The 1984 Tour was a concert tour by hard rock band Van Halen in support of their sixth studio album 1984.

Background
The stage set which was named "Metropolis" was described as the largest production ever taken on the road by a rock band, which consisted of approximately 175 tons of equipment and special effects which had to be hoisted and operated by a hundred chain motors, eight trucks to transport and five buses with almost 100 people to organize. On the stage were five crane devices that rose and lowered the lighting during the show, and at the conclusion of the show, would turn 90 degrees to spell out the numbers "1984" in bright white colors. The glam metal band Autograph supported Van Halen on a majority of their North American shows. At the time of the final three North American shows, Eddie Van Halen made a guest appearance on the Jacksons' Victory Tour, performing "Beat It" alongside Michael Jackson, when he and the rest of Van Halen were in Irving, Texas. Following the North American leg, the band flew off to Europe to perform on the Monsters of Rock tour which was part of the tour. At the conclusion of the tour, David Lee Roth left Van Halen as relations between him and the other members were at an all-time low.

Reception
Bob Andelman, a reporter from the St. Petersburg Times gave the Lakeland performance a positive review. Alongside his opening statements, he agreed heavily that Eddie Van Halen was the best guitarist working steadily who had knocked 10,000 screaming teenage fans over with his dazzling musical integrity and precision. Aside from the guitarist, Andelman praised the strong performances from Michael Anthony, Alex Van Halen and David Lee Roth, adding that Roth had added color and 'a touch of the circus' to the show. He also enjoyed the setlist, to which he praised the pleasure sensation of "Jump" which he said had caused the floor of the venue to reverberate and shake.
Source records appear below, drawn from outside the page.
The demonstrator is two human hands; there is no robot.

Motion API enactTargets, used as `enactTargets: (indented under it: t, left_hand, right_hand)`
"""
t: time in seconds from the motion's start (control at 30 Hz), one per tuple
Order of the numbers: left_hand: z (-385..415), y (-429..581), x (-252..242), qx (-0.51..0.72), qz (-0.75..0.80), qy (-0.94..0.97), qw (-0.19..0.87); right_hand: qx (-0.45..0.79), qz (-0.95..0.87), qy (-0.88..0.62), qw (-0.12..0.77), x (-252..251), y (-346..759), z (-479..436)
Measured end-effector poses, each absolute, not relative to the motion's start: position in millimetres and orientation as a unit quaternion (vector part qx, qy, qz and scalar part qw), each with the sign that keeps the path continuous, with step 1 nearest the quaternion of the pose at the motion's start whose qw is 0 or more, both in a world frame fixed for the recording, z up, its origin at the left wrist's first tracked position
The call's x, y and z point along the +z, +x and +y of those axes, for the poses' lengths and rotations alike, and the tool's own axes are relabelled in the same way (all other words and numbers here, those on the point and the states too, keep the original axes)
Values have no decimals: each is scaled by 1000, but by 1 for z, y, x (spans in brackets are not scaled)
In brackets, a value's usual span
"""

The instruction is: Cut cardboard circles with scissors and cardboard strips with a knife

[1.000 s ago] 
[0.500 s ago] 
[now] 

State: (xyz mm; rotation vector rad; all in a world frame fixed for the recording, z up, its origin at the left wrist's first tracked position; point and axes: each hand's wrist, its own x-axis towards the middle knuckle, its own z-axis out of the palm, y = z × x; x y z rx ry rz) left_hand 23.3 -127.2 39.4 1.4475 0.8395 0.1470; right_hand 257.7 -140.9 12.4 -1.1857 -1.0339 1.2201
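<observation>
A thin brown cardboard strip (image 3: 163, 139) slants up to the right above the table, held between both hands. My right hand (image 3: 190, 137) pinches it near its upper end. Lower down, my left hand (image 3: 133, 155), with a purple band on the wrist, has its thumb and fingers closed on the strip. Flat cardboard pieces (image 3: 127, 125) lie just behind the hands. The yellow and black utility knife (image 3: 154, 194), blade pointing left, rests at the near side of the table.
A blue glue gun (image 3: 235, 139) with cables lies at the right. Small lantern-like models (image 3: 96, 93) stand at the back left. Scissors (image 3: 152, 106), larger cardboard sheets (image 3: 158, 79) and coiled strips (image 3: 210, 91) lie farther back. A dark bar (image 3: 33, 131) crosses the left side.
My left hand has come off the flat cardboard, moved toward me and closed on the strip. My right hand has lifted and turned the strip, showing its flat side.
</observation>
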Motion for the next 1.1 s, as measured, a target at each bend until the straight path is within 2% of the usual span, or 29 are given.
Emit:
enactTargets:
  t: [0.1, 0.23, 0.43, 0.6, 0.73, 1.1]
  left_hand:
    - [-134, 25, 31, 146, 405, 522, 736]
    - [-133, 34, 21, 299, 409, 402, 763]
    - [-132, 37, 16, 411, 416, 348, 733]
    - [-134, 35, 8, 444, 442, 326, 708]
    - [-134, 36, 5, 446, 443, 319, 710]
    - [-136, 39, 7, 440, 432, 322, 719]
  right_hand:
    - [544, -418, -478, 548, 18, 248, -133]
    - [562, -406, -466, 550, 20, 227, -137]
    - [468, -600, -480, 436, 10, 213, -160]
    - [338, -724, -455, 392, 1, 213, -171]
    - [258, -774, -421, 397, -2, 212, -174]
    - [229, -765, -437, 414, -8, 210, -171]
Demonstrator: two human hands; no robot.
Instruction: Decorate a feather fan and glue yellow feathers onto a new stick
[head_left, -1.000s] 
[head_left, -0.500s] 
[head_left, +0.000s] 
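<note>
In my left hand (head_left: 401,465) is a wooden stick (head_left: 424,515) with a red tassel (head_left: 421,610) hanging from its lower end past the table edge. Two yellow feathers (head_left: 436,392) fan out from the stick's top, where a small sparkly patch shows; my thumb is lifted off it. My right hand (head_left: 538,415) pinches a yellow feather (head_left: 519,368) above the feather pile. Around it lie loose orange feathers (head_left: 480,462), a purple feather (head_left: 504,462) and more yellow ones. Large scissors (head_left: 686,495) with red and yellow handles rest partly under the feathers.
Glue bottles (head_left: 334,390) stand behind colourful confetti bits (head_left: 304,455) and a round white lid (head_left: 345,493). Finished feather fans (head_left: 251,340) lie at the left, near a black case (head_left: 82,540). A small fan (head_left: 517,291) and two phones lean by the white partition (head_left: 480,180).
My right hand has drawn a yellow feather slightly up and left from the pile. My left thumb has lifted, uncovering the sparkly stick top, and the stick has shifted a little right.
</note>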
Michael Logan, a critic from The Day who had attended the New Haven concert gave the performance a positive review. He praised the band's sound as unique among heavy metal units due to the dynamics of Eddie Van Halen's guitar playing - but did not leave out Michael Anthony's bass solo, which Logan claimed that he thought Anthony was break-dancing. Logan added that both the lighting system for the show would make 'E.T. blush' and that the release of 1984 was timed to perfection, even though he said that Fair Warning was still his favorite album from the band. He concluded his review by stating the show was spectacle with the mention of the band having put other bands they were competing with to the dust but stated: "But this is 1984 and we're stuck with it."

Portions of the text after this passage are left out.